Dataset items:
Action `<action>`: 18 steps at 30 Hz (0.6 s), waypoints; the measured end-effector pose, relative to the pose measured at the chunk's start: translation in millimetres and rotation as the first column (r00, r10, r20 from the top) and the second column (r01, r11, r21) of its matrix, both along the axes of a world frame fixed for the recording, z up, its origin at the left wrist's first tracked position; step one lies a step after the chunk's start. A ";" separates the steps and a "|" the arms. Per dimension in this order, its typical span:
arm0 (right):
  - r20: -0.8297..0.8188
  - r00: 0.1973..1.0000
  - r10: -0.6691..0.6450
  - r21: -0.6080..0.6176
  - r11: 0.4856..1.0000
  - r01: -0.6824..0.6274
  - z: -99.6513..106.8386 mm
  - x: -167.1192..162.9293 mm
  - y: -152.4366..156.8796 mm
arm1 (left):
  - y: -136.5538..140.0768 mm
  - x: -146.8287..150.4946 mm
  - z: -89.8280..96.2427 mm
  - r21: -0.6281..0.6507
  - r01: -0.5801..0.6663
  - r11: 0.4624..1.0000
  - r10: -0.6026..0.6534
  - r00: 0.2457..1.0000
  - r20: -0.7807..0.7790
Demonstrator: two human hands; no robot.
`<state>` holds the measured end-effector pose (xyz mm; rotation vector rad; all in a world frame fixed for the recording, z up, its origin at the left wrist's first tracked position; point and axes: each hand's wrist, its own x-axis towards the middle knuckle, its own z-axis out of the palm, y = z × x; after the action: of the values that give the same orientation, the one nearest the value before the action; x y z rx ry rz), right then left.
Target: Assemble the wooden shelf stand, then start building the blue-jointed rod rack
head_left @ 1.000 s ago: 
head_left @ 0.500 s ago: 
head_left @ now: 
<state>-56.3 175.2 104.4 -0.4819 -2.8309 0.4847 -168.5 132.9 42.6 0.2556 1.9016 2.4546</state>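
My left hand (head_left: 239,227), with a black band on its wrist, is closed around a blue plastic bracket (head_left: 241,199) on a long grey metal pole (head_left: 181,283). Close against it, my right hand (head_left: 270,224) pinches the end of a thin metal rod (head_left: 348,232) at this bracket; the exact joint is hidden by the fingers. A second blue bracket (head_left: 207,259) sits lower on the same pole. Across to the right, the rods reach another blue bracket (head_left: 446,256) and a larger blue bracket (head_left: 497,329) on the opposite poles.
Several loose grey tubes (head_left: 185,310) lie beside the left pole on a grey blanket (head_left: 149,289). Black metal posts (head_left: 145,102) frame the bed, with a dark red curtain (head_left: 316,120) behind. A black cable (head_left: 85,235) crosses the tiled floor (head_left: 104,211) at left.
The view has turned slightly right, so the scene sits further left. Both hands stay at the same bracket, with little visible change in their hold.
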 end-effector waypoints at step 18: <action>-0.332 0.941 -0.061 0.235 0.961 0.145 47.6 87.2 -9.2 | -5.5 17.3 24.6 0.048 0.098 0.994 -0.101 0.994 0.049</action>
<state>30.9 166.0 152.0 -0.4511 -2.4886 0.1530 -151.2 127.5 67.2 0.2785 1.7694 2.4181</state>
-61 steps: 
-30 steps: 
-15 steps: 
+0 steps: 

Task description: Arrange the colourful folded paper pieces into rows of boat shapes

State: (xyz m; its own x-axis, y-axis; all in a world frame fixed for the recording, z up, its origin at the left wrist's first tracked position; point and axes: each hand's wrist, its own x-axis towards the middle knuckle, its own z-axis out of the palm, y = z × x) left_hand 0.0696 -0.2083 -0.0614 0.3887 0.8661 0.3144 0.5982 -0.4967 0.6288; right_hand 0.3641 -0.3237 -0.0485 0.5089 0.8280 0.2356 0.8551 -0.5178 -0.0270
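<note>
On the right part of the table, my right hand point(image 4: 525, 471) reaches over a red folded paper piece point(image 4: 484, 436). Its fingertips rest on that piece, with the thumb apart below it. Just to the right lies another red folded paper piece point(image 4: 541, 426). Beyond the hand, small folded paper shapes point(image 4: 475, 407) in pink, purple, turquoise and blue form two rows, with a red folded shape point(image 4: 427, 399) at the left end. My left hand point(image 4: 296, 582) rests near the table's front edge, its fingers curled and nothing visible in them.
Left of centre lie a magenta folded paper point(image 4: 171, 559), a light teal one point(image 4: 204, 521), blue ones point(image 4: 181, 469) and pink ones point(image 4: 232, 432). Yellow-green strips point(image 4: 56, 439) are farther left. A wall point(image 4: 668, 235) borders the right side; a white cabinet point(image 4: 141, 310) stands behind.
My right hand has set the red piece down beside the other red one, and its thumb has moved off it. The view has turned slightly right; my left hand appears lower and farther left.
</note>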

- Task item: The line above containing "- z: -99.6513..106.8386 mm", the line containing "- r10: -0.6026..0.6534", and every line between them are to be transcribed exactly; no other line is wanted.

- Answer to this problem:
  - z: -99.6513..106.8386 mm
  - x: -167.1192..162.9293 mm
  - y: -152.4366..156.8796 mm
arm1 (left):
  - y: -136.5538..140.0768 mm
  - x: -146.8287..150.4946 mm
  - z: -89.8280..96.2427 mm
  - r21: -0.6281..0.6507
  - r01: -0.5801..0.6663
  - r11: 0.4624..1.0000
  - r10: -0.6026..0.6534

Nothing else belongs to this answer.